● Assignment
Print verbatim the opening line of the material and every subsequent line through the one containing "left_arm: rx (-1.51".

● Exercise data
------------------------------------------------------------------------

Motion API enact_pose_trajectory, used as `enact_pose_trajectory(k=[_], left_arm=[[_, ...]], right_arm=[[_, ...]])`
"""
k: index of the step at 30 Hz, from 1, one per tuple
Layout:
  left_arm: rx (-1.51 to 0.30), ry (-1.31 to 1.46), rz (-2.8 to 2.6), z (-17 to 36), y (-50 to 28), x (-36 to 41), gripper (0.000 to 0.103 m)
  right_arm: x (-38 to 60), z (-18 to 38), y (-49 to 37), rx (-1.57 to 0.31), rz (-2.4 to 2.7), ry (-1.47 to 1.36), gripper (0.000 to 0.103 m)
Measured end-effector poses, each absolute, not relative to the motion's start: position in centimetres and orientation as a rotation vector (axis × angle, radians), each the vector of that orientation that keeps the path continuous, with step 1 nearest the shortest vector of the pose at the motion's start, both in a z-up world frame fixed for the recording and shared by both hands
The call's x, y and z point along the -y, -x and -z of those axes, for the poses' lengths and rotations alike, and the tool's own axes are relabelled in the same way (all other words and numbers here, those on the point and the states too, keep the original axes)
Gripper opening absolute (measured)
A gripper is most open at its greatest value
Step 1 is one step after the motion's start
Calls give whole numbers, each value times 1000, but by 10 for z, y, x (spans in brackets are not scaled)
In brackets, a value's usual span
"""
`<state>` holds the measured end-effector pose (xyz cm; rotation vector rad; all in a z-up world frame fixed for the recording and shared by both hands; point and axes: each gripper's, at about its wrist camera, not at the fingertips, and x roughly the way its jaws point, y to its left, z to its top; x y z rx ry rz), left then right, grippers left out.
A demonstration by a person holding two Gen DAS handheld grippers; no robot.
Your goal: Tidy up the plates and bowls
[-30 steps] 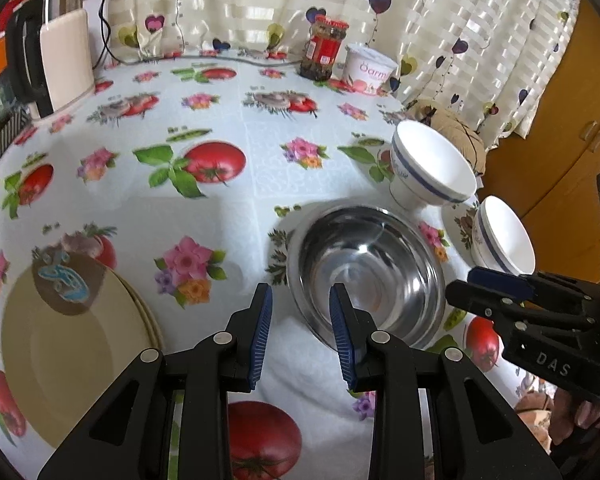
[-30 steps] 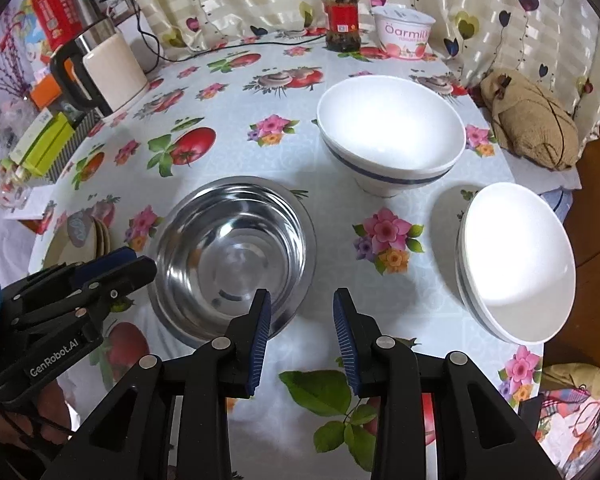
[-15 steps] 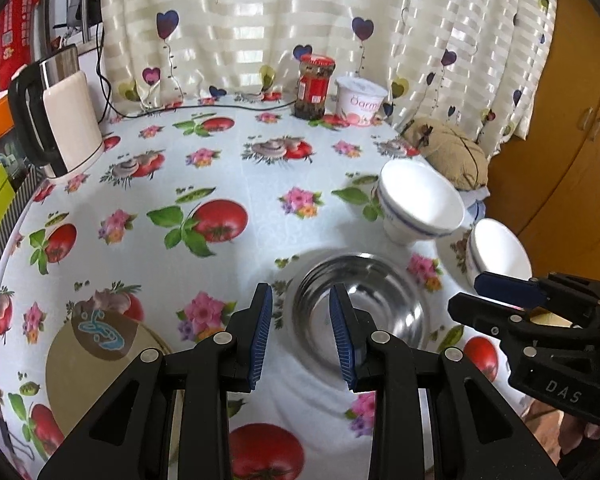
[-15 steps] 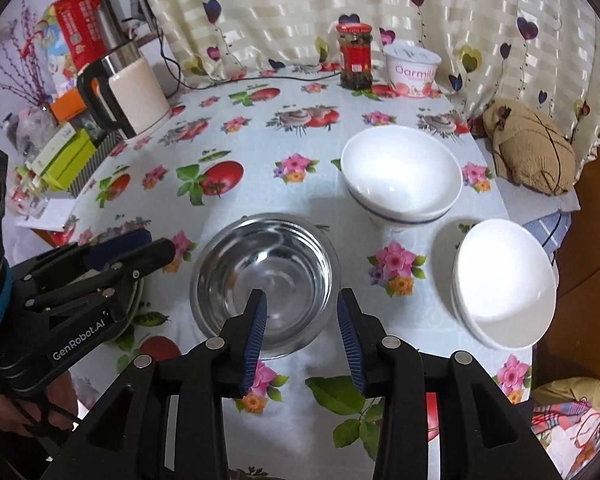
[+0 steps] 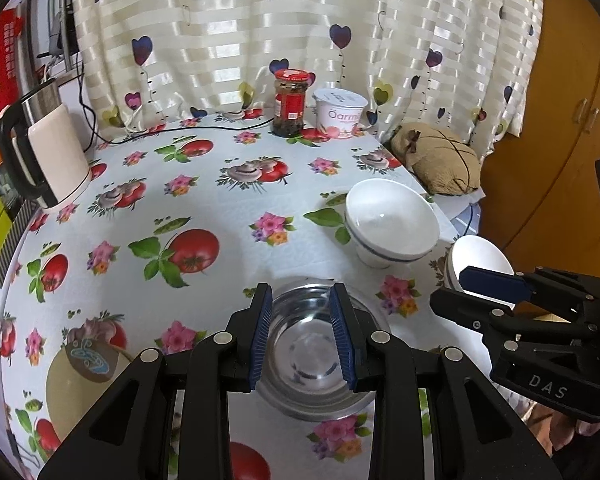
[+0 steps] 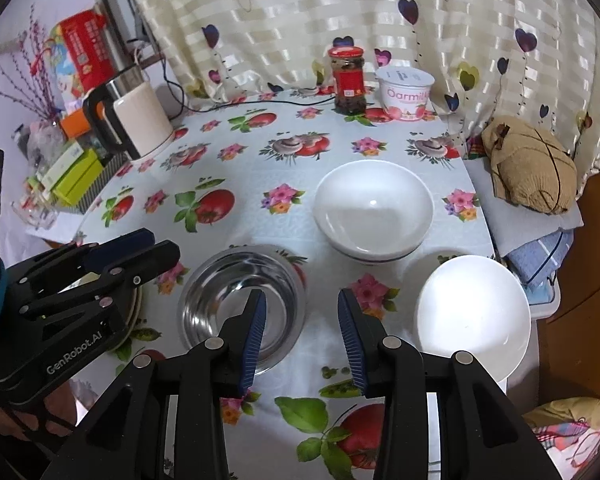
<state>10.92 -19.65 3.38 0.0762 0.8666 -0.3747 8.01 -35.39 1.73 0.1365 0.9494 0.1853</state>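
Observation:
A steel bowl (image 5: 312, 360) (image 6: 240, 304) stands empty near the front of the flowered table. Behind it to the right is a stack of white bowls with a blue band (image 5: 392, 224) (image 6: 374, 208). More white bowls (image 5: 476, 260) (image 6: 472, 320) sit at the table's right edge. Beige plates (image 5: 76, 392) lie at the front left. My left gripper (image 5: 300, 296) (image 6: 160, 242) hovers open above the steel bowl, holding nothing. My right gripper (image 6: 301, 300) (image 5: 464, 292) hangs open over the cloth between the steel bowl and the edge bowls, also holding nothing.
A kettle (image 5: 48, 152) stands at the back left. A red-lidded jar (image 5: 290, 104) and a yogurt tub (image 5: 340, 114) are by the curtain. A brown bundle (image 5: 436, 160) lies past the table's right edge, and boxes (image 6: 76, 176) crowd the left.
Both grippers have risen and drawn back from the table, so more of it shows. The right jaws stand slightly wider. The bowls and plates have not moved.

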Motion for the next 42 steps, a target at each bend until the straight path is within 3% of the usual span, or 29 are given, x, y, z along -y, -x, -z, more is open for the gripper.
enact_pose_trajectory(k=[34,42], left_arm=[[-965,52,499,-15,-167,235,31],[-993,49,501,-4,-182,252,31]], right_arm=[[416,-3,-130,-946,-89,-214,36],[431,6,-142,-958,-59,-236,30]])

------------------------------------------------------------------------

● Exercise result
Motion API enact_pose_trajectory, used as `enact_pose_trajectory(k=[_], left_arm=[[_, ...]], right_arm=[[_, ...]])`
"""
k: index of the step at 30 Hz, from 1, one per tuple
Layout:
  left_arm: rx (-1.51 to 0.30), ry (-1.31 to 1.46), rz (-2.8 to 2.6), z (-17 to 36), y (-50 to 28), x (-36 to 41), gripper (0.000 to 0.103 m)

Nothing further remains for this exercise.